According to experts, the malware would have avoided systems that use predefined languages used in the republics of the former Soviet Union
(photo: Unsplash) What appeared to be an indiscriminate ransomware attack, as it hit and blocked thousands of companies small and large in the United States and other parts of the world, perhaps it was not so indiscriminate. According to cybersecurity experts, the malware that hit the American IT service provider, Kaseya, and its customers, may have been encrypted so as not to harm everyone.

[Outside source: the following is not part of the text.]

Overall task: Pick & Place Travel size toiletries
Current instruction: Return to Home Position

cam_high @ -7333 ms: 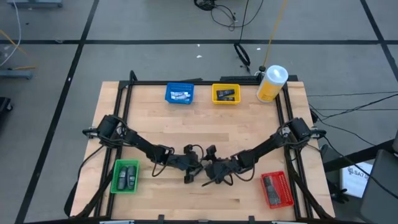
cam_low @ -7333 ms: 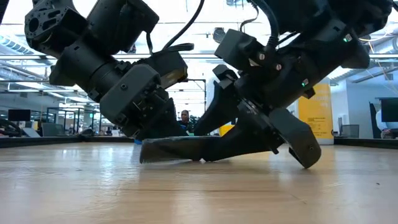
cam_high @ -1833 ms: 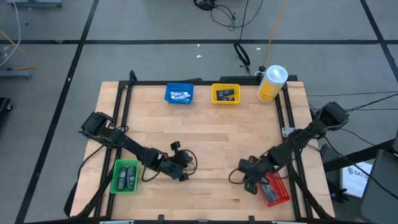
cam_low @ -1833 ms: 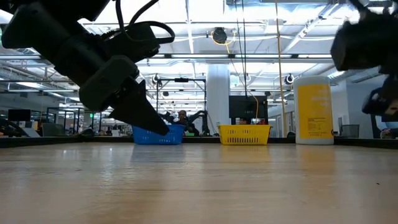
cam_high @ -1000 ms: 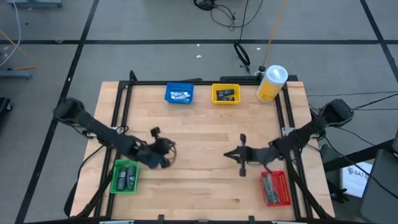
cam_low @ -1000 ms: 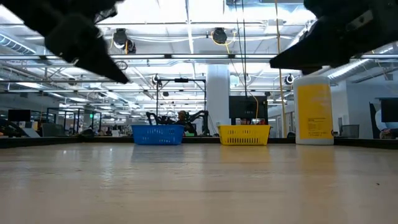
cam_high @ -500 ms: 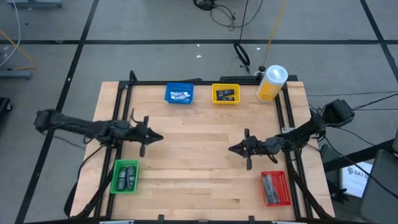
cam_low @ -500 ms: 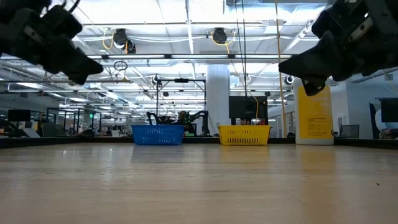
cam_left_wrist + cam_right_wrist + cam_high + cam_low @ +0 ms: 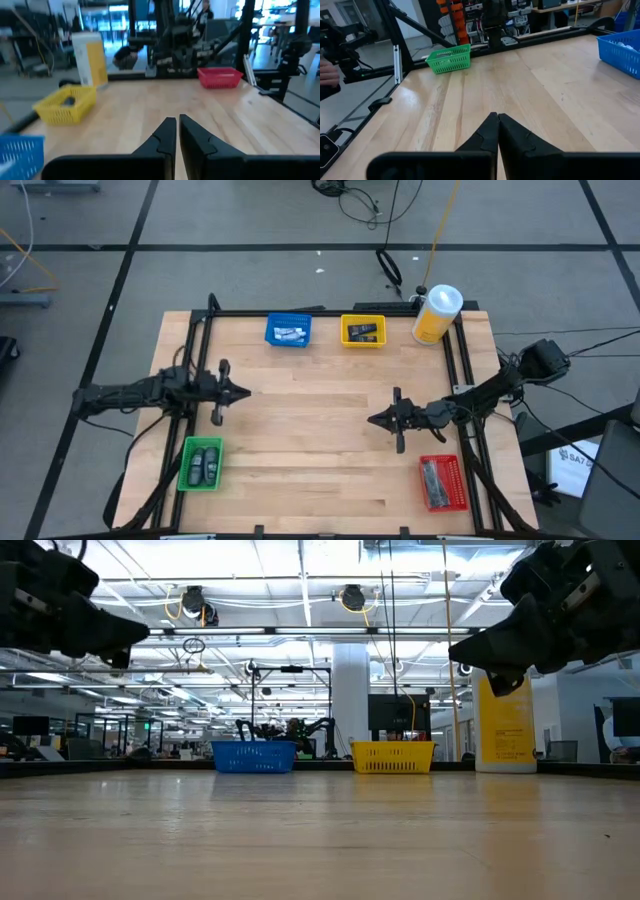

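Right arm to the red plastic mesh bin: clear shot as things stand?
Likely yes. The right gripper, shut, hangs over the wooden table; the red plastic mesh bin sits just beside that arm, open-topped, with nothing between them.

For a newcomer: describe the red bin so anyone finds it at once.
On the wooden table, follow the robot's right side, away from the tall yellow white-capped bottle. The red plastic mesh bin sits at that corner; no other bin on the table is red.
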Controlling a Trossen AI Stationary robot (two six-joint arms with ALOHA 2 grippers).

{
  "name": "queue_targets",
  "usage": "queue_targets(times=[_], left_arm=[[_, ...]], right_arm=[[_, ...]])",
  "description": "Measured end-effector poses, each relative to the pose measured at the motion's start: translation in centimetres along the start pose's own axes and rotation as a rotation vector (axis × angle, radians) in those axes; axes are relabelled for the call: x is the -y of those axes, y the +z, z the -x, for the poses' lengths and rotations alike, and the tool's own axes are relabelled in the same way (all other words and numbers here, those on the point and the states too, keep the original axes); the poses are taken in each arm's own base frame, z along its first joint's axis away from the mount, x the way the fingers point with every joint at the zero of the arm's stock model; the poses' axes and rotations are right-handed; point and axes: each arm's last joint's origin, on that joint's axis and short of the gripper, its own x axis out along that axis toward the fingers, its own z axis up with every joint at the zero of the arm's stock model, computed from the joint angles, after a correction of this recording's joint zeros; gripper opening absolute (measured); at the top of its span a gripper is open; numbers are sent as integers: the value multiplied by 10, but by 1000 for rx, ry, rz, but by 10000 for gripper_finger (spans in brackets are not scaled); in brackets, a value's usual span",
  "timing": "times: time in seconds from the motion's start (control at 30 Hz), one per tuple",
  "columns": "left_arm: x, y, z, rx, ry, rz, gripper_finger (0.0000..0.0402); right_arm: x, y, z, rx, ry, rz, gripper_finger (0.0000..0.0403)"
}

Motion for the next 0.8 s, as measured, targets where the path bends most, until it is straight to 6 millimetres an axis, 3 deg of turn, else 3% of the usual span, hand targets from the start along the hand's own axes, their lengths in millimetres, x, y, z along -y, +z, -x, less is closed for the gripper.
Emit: queue_targets(times=[0.7,0.8], left_arm=[[-2,2,2,27,21,-40,21],[-2,5,4,61,17,49,21]], right_arm=[[0,0,0,1,0,0,0],[0,0,0,1,0,0,0]])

Trustwave researchers found that the virus avoided the systems of the former Soviet Union countries.Trustwave said that the ransomware "avoids systems that have predefined languages from what was the former Soviet region. 'USSR. This includes Russian, Ukrainian, Belarusian, Tajik, Armenian, Azerbaijani, Georgian, Kazakh, Kyrgyz, Turkmen, Uzbek, Tatar, Romanian, Russian Moldovan, Syriac and Syrian Arab ".
Claiming the attack is was the hacker group REvil, which according to analysts operates in Russia with the tacit consent of the authorities and which had already become the protagonist of other attacks in recent weeks.
Security experts had previously suggested that the installing a Cyrillic keyboard might be enough to convince a malware that you are Russian. Malware usually scans the list of keyboards installed in Windows in an attempt to determine the country of use of the target computer.
Last weekend's attack hit Kaseya's VSA (Virtual System / Server Administrator) platform. It involved approximately 60 out of 35,000 customers who use the on-premise version of the platform, many of whom are themselves suppliers who provide services to third parties using Vsa to manage other companies' networks. REvil exploited a bug in the system to distribute ransomware on computers all over the world, except, it turned out, in Russia and other countries of the former Soviet Union
This action, which has blocked small and large businesses chains like the Swedish Coop, demanding the payment of a ransom, has already been called the largest ransomware campaign ever.